The nocturnal way of life and the defense behavior corresponds to that of the other Dares species. In this species, too, the defense strategy consists of an almost perfect phytomimesis, which is possible due to its color and body shape. When touched, the animals drop to the ground. They stay there for a while and playing dead. The females lay one to three eggs a week on the ground. These are almost spherical, 3.5 to 3.8 mm in size and speckled from dark gray to dark brown. There are 0.3 mm long, creamy white, curved hairs on the surface. The lid (operculum) has a diameter of 2.3 to 2.4 mm. The micropylar plate has three arms, one of which points towards the lid (operculum). The other two run circularly around the egg. After three to five months the nymphs hatch. Often in older nymphs there are a few light, almost white spots at the base of the abdomen, as is typical for many other Dares nymphs. It takes a good year for them to grow into imagos. Adult animals can live to be several years old. Kim D'Hulster reports of a female who lived five years after hatching.

== Taxonomy ==
The first scientific description of the species took place in 1906 by Josef Redtenbacher. The specific epithet verrucosus chosen by him means "warty". Klaus Günther introduced the species in 1935 as synonym to Dares ulula. Burghard Hausleithner identified the specimens he examined in 1991 as Dares validispinus, which Günther had also synonymous with Dares ulula. In 1998 Philip Edward Bragg validated Dares verrucosus again and found in the specimens examined by Hausleithner that only the females belong to Dares validispinus, while the males are representatives of Dares verrucosus. Bragg also describes a great similarity in particular of the females with the somewhat larger Dares breitensteini living in the more central part of Borneo and does not rule out that both belong to one species. Recent genetic studies do not confirm this, but place Dares verrucosus in the vicinity of Dares philippinensis and Dares murudensis. From the four females and one subadult male deposited as paralectotypes in the Natural History Museum, Vienna, Bragg selected the male as lectotype.

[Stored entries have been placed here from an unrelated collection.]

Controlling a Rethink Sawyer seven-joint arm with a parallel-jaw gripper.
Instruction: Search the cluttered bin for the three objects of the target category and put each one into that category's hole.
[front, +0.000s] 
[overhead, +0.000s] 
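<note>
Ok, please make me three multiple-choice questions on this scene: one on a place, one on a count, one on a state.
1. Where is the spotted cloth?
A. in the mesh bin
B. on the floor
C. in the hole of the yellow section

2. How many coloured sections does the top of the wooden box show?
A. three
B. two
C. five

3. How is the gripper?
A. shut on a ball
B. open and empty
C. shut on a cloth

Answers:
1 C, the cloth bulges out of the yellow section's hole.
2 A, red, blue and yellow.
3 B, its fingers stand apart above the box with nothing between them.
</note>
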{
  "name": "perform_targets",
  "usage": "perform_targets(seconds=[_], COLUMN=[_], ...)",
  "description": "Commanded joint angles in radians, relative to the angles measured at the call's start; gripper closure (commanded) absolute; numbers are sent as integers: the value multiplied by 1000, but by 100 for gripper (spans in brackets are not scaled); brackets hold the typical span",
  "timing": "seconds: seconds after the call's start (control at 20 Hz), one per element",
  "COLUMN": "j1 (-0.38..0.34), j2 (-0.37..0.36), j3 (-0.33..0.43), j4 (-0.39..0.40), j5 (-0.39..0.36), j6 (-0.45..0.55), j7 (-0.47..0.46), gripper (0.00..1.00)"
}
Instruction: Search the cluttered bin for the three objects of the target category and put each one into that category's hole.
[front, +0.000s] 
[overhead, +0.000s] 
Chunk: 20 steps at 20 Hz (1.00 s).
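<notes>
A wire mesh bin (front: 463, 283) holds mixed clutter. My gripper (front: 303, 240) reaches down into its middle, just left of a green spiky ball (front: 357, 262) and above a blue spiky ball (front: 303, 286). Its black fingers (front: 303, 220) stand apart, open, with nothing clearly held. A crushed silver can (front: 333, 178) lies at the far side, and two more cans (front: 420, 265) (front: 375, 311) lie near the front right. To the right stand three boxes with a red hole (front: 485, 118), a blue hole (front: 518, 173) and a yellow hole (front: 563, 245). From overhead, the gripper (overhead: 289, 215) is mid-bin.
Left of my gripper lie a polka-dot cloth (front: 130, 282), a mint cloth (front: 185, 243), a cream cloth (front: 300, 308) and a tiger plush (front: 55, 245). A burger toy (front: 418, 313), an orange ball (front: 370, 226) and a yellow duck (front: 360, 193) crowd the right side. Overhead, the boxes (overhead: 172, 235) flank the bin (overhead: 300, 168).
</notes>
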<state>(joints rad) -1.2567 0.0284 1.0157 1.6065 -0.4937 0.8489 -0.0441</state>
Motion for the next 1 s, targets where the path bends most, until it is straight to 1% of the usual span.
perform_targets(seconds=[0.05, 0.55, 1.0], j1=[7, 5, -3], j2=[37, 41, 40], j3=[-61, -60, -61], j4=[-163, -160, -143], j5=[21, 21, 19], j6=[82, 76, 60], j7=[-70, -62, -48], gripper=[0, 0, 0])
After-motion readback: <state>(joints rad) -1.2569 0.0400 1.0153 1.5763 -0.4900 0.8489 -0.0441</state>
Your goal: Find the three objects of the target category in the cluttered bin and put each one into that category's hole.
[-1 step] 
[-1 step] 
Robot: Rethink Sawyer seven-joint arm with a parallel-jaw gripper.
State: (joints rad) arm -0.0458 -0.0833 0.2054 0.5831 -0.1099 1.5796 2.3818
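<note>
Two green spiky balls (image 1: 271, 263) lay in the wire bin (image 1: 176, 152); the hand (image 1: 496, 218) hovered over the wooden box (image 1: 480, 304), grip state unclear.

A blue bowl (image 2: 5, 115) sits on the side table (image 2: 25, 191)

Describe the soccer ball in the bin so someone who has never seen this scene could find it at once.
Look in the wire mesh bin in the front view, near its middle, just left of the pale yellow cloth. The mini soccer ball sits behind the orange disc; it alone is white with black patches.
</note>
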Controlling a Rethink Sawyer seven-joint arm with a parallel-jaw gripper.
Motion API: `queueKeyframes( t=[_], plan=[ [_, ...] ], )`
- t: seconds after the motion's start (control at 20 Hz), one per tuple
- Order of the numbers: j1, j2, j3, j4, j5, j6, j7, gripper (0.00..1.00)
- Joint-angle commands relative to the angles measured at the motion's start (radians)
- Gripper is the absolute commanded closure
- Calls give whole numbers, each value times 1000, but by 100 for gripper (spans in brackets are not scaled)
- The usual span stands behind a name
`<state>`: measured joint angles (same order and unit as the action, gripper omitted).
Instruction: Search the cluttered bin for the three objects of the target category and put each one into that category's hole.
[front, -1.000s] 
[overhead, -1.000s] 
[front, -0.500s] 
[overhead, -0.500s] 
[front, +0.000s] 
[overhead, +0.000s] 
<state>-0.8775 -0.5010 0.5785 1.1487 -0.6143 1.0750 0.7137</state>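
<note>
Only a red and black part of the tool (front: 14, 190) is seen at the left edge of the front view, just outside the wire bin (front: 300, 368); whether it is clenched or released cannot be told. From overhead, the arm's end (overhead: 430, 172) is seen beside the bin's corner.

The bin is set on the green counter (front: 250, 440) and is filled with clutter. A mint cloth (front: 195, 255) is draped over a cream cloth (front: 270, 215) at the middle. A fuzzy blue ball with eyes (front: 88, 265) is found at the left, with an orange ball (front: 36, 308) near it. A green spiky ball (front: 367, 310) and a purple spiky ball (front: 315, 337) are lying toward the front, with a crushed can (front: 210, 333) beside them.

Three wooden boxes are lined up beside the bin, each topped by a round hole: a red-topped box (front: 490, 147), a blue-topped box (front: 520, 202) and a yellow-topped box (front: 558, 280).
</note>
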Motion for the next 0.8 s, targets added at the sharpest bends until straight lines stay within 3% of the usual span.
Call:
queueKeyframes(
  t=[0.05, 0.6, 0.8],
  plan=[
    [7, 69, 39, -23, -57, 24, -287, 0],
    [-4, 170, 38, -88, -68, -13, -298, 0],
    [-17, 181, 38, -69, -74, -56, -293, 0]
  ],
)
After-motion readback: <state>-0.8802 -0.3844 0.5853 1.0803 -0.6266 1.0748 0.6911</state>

Francis Seow-Choen described with Dares verrucosus tawauensis a second subspecies which was found in Tawau. A difference to the nominate subspecies is in particular the lack of the paired, spine-like lobes on the upper side of the abdomen of the males. The female holotype and a male paratype are deposited at the Forestry Research Center in Sepilok. Another male paratype can be found at the Lee Kong Chian Natural History Museum at the National University of Singapore.

== Terraristic ==
Dares verrucosus is the second Dares species that was introduced into European terrariums. The then unidentified species was first imported in 1984 by Jonathan Cocking. The first specimens came from the Sepilok Rainforest Reserve west of Sandakan. Further imports from the same area followed.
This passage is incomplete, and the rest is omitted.